**What to work on**
From the first line to the last, please write out the data exactly.
═══ Given data ═══
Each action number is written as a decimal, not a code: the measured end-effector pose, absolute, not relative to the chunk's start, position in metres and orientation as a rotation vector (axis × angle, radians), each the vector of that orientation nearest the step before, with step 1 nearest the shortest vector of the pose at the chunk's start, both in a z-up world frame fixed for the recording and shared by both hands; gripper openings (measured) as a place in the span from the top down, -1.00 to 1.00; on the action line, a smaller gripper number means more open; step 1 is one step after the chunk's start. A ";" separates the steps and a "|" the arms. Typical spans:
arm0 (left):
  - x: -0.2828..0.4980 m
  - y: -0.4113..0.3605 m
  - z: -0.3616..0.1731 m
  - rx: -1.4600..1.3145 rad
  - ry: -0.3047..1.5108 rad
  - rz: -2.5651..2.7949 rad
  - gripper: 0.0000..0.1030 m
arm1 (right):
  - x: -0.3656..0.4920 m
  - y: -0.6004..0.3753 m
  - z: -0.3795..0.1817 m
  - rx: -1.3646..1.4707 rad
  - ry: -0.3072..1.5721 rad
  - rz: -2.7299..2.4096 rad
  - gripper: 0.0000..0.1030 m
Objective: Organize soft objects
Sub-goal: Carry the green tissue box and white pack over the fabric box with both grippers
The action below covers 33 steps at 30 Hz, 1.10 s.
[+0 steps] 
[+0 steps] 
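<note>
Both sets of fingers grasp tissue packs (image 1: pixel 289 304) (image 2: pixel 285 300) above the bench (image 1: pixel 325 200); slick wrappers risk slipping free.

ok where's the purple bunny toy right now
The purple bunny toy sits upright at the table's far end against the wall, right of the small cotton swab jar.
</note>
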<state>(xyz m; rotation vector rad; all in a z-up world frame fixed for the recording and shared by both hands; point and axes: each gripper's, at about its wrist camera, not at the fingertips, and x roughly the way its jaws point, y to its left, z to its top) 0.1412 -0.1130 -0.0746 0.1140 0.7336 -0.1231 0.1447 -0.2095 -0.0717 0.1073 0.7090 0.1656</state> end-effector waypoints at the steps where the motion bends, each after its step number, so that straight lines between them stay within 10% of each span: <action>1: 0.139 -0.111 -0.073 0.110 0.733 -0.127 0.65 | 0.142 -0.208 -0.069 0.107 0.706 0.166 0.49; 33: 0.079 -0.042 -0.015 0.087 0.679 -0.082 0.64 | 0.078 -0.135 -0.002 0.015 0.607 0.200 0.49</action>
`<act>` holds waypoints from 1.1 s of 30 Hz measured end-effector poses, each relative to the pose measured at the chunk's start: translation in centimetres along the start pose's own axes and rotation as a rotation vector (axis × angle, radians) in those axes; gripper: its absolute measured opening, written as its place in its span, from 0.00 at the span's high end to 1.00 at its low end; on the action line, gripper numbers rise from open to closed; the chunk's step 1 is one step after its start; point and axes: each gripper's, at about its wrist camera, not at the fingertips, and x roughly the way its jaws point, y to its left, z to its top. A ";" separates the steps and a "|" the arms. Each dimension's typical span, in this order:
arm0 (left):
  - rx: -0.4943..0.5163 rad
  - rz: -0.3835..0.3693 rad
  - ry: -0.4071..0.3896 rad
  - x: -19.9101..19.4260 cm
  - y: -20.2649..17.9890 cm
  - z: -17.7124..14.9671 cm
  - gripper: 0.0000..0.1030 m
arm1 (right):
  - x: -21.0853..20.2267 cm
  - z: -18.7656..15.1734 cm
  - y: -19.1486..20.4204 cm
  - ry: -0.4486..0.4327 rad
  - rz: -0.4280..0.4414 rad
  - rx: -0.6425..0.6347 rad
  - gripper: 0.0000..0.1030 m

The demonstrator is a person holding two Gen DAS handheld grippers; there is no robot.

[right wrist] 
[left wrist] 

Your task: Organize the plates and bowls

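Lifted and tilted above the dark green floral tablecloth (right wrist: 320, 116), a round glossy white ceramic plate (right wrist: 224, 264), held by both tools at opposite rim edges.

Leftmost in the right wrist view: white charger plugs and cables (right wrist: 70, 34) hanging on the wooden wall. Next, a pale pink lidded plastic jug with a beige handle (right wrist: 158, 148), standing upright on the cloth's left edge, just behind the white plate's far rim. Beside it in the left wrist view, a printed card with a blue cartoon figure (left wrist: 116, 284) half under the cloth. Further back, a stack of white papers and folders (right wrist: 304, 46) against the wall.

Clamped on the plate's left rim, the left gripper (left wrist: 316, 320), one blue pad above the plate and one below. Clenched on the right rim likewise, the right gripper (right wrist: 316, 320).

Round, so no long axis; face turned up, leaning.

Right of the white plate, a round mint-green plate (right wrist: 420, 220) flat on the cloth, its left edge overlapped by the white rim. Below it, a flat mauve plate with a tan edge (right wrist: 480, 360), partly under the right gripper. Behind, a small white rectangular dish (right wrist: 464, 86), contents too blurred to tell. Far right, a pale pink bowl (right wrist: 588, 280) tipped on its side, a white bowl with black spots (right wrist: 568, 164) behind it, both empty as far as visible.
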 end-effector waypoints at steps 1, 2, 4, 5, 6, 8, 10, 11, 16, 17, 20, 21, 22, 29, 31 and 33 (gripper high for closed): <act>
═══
**Solution to this exercise**
Each action number is written as a decimal, not a code: the measured end-effector pose, absolute, not relative to the chunk's start, position in metres and orientation as a rotation vector (axis × angle, radians), each the vector of that orientation nearest the step before, with step 1 nearest the shortest vector of the pose at the chunk's start, both in a z-up world frame fixed for the recording and shared by both hands; gripper openings (measured) as a place in the span from the top down, -1.00 to 1.00; on the action line, a smaller gripper number means more open; step 1 is one step after the chunk's start. A ";" separates the steps and a "|" the arms. Typical spans:
arm0 (left):
  - x: -0.2828..0.4980 m
  - y: -0.4113..0.3605 m
  - z: -0.3616..0.1731 m
  - rx: -1.4600..1.3145 rad
  - ry: -0.3047..1.5108 rad
  - rz: -2.5651..2.7949 rad
  - gripper: 0.0000..0.1030 m
arm1 (right):
  - x: -0.3656..0.4920 m
  - y: -0.6004..0.3753 m
  - z: -0.3795..0.1817 m
  - rx: -1.3646..1.4707 rad
  - ry: -0.3072..1.5721 rad
  - rz: -2.7299..2.4096 rad
  - gripper: 0.0000..0.1030 m
Objective: Organize soft objects
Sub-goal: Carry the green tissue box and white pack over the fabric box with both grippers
The action below covers 33 steps at 30 Hz, 1.10 s.
[+0 steps] 
[+0 steps] 
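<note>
Both sets of fingers grasp tissue packs (image 1: pixel 289 304) (image 2: pixel 285 300) above the bench (image 1: pixel 325 200); slick wrappers risk slipping free.

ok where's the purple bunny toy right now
The purple bunny toy sits upright at the table's far end against the wall, right of the small cotton swab jar.
</note>
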<state>(xyz m; rotation vector rad; all in a z-up world frame fixed for the recording and shared by both hands; point and axes: each gripper's, at about its wrist camera, not at the fingertips, and x roughly the way its jaws point, y to its left, z to its top) 0.1412 -0.1130 -0.0746 0.1140 0.7336 -0.1231 0.1447 -0.2095 -0.0717 0.1073 0.7090 0.1656</state> end-effector waypoints at the steps where the motion bends, each after its step number, so that straight lines between them stay within 10% of each span: <action>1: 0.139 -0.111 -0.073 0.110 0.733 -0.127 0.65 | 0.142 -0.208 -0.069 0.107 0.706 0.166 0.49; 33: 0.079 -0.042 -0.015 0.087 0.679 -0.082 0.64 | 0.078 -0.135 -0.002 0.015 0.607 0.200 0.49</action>
`<act>` holds waypoints from 1.1 s of 30 Hz measured end-effector poses, each relative to the pose measured at the chunk's start: translation in centimetres along the start pose's own axes and rotation as a rotation vector (axis × angle, radians) in those axes; gripper: its absolute measured opening, written as its place in its span, from 0.00 at the span's high end to 1.00 at its low end; on the action line, gripper numbers rise from open to closed; the chunk's step 1 is one step after its start; point and axes: each gripper's, at about its wrist camera, not at the fingertips, and x roughly the way its jaws point, y to its left, z to its top. A ";" separates the steps and a "|" the arms. Each dimension's typical span, in this order:
arm0 (left):
  - rx: -0.4943..0.5163 rad
  - rz: -0.3835..0.3693 rad
  - ry: -0.4071..0.3896 rad
  - x: -19.9101..19.4260 cm
  - y: -20.2649..17.9890 cm
  - z: -17.7124..14.9671 cm
  - gripper: 0.0000..0.1030 m
arm1 (right):
  - x: -21.0853..20.2267 cm
  - z: -18.7656..15.1734 cm
  - y: -19.1486..20.4204 cm
  - ry: -0.4486..0.4327 rad
  - rz: -0.4280..0.4414 rad
  - rx: -0.6425..0.6347 rad
  - gripper: 0.0000..0.1030 m

The demonstrator is a person holding two Gen DAS handheld grippers; there is no robot.

[right wrist] 
[left wrist] 

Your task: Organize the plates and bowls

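Lifted and tilted above the dark green floral tablecloth (right wrist: 320, 116), a round glossy white ceramic plate (right wrist: 224, 264), held by both tools at opposite rim edges.

Leftmost in the right wrist view: white charger plugs and cables (right wrist: 70, 34) hanging on the wooden wall. Next, a pale pink lidded plastic jug with a beige handle (right wrist: 158, 148), standing upright on the cloth's left edge, just behind the white plate's far rim. Beside it in the left wrist view, a printed card with a blue cartoon figure (left wrist: 116, 284) half under the cloth. Further back, a stack of white papers and folders (right wrist: 304, 46) against the wall.

Clamped on the plate's left rim, the left gripper (left wrist: 316, 320), one blue pad above the plate and one below. Clenched on the right rim likewise, the right gripper (right wrist: 316, 320).

Round, so no long axis; face turned up, leaning.

Right of the white plate, a round mint-green plate (right wrist: 420, 220) flat on the cloth, its left edge overlapped by the white rim. Below it, a flat mauve plate with a tan edge (right wrist: 480, 360), partly under the right gripper. Behind, a small white rectangular dish (right wrist: 464, 86), contents too blurred to tell. Far right, a pale pink bowl (right wrist: 588, 280) tipped on its side, a white bowl with black spots (right wrist: 568, 164) behind it, both empty as far as visible.
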 end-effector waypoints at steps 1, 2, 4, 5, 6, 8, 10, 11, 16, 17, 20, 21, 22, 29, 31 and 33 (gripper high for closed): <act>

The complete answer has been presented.